Item description for Shared Sorrows: A Gypsy Family Remembers the Holocaust by Toby Sonneman...
On the morning after Kristallnacht, Toby Sonneman's father walked through broken glass to apply for the visa that saved him from the fate of so many during the Third Reich. In examining her own family history, the author discovered the similarities between the fate of the Jews and the Gypsies in the Holocaust, both peoples selected on racial grounds for extermination by the Nazis.
She traveled with an American Gypsy survivor to Munich, where she stayed with the formidable Rosa Mettbach. This is the story of Rosa and other members of an extended family who survived the Holocaust. Shared Sorrows tells the story of a Gypsy family against the backdrop of a Jewish one, detailing and examining their shared sufferings under the Nazis.

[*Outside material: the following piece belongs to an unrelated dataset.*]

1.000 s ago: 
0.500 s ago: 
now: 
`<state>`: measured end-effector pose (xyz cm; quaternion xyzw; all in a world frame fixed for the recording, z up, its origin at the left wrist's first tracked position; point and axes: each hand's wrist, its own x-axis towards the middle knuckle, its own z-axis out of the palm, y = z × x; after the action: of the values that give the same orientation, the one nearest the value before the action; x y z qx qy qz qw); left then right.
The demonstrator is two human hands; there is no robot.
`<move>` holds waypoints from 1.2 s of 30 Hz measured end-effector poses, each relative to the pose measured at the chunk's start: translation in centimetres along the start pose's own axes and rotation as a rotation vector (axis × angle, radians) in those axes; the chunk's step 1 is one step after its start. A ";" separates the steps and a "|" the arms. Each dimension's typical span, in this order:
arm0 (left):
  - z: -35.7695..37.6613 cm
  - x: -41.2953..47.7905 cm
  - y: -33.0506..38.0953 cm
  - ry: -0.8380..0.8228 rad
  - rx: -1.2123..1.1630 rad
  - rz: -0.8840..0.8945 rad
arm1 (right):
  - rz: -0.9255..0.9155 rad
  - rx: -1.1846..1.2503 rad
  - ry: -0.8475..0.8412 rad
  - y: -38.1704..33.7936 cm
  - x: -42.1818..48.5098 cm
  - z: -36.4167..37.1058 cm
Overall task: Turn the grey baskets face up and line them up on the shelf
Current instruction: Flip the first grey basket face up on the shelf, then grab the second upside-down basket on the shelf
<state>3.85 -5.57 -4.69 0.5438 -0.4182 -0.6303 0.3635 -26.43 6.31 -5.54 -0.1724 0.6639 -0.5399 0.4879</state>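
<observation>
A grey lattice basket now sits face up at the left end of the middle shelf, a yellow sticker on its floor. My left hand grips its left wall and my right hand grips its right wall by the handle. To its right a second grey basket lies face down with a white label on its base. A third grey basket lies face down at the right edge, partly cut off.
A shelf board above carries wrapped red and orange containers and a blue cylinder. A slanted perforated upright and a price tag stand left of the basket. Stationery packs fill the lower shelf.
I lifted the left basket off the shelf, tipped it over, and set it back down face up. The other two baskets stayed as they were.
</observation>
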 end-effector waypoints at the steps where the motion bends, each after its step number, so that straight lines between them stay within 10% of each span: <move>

My father brought a spool of thread with him from Germany when he came to America in 1939. And another spool of thread, one in my imagination, unwinds slowly and unpredictably, sometimes fraying or tangling. It's a thin and delicate thread that leads me to the Gypsies, to the family that I meet in Germany, the country of so many tangled memories and emotions. And as I talk to them and I listen, following the threads of their stories backwards in time to the 1930s and 40s and before, their memories start to become mine as well.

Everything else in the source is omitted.